> [Dataset extract]:
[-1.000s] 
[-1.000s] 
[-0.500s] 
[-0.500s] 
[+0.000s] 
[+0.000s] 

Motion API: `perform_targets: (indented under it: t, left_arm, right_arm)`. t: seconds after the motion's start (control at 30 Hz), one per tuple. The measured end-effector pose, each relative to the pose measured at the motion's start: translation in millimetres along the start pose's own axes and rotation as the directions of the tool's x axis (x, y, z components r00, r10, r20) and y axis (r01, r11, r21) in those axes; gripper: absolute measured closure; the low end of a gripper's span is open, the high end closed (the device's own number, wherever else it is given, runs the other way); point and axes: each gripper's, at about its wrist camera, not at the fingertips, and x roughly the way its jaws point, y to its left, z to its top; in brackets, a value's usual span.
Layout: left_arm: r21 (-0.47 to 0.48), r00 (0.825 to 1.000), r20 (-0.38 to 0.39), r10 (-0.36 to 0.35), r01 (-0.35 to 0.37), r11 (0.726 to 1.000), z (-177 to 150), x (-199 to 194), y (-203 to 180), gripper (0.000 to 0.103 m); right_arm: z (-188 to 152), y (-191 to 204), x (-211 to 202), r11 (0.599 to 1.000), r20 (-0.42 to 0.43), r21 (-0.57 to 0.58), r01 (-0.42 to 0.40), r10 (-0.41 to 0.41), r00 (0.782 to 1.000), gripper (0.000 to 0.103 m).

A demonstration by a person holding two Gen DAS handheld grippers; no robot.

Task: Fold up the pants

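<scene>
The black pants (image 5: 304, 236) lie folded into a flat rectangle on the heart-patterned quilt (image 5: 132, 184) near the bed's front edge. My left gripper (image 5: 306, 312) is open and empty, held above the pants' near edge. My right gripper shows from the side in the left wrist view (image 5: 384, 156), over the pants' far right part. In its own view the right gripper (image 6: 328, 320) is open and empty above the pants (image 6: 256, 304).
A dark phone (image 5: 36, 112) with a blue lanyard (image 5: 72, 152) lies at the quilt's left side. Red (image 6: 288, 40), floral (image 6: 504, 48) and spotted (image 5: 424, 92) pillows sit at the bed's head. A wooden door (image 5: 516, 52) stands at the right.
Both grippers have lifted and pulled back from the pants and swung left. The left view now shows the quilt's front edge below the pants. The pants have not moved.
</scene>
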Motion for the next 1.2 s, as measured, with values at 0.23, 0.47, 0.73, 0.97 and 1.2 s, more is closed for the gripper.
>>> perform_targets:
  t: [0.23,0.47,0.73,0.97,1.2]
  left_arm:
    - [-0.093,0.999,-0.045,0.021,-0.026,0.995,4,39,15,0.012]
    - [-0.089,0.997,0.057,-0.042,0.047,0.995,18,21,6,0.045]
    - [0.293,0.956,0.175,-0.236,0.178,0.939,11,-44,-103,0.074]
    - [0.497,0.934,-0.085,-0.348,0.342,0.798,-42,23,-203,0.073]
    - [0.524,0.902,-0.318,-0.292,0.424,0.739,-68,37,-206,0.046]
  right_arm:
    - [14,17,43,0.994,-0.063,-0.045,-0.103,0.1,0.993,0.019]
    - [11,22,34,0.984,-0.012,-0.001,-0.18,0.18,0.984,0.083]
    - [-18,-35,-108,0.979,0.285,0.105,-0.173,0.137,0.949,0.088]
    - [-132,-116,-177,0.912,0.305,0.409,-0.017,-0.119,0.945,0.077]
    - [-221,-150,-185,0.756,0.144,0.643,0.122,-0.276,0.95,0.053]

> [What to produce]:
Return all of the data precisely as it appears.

> [Response to this exercise]:
[-1.000s] 
[-1.000s] 
[-0.500s] 
[-0.500s] 
[+0.000s] 
[+0.000s] 

Motion API: `perform_targets: (indented under it: t, left_arm, right_arm)`. t: seconds after the motion's start (control at 30 Hz), one per tuple. The measured end-effector pose, each relative to the pose measured at the motion's start: translation in millimetres along the start pose's own axes and rotation as the directions of the tool's x axis (x, y, z components r00, r10, r20) and y axis (r01, r11, r21) in those axes; gripper: absolute measured closure; the low end of a gripper's span is open, the high end closed (the device's own number, wherever else it is given, runs the other way); point and axes: each gripper's, at about its wrist camera, not at the fingertips, and x roughly the way its jaws point, y to its left, z to its top; in brackets, a value's usual span.
Layout: left_arm: r21 (-0.47 to 0.48), r00 (0.825 to 1.000), r20 (-0.38 to 0.39), r10 (-0.36 to 0.35), r01 (-0.35 to 0.37), r11 (0.726 to 1.000), z (-177 to 150), x (-199 to 194), y (-203 to 180), gripper (0.000 to 0.103 m); right_arm: z (-188 to 152), y (-191 to 204), x (-211 to 202), r11 (0.599 to 1.000), r20 (-0.42 to 0.43), r21 (-0.57 to 0.58), r01 (-0.42 to 0.40), r10 (-0.41 to 0.41), r00 (0.782 to 1.000), gripper (0.000 to 0.103 m).

A demonstration by a person holding two Gen DAS handheld grippers; no robot.

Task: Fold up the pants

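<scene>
The black pants (image 5: 304, 236) lie folded into a flat rectangle on the heart-patterned quilt (image 5: 132, 184) near the bed's front edge. My left gripper (image 5: 306, 312) is open and empty, held above the pants' near edge. My right gripper shows from the side in the left wrist view (image 5: 384, 156), over the pants' far right part. In its own view the right gripper (image 6: 328, 320) is open and empty above the pants (image 6: 256, 304).
A dark phone (image 5: 36, 112) with a blue lanyard (image 5: 72, 152) lies at the quilt's left side. Red (image 6: 288, 40), floral (image 6: 504, 48) and spotted (image 5: 424, 92) pillows sit at the bed's head. A wooden door (image 5: 516, 52) stands at the right.
Both grippers have lifted and pulled back from the pants and swung left. The left view now shows the quilt's front edge below the pants. The pants have not moved.
</scene>
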Motion for the next 1.2 s, as measured, with values at 0.23, 0.47, 0.73, 0.97 and 1.2 s, more is closed for the gripper.
>>> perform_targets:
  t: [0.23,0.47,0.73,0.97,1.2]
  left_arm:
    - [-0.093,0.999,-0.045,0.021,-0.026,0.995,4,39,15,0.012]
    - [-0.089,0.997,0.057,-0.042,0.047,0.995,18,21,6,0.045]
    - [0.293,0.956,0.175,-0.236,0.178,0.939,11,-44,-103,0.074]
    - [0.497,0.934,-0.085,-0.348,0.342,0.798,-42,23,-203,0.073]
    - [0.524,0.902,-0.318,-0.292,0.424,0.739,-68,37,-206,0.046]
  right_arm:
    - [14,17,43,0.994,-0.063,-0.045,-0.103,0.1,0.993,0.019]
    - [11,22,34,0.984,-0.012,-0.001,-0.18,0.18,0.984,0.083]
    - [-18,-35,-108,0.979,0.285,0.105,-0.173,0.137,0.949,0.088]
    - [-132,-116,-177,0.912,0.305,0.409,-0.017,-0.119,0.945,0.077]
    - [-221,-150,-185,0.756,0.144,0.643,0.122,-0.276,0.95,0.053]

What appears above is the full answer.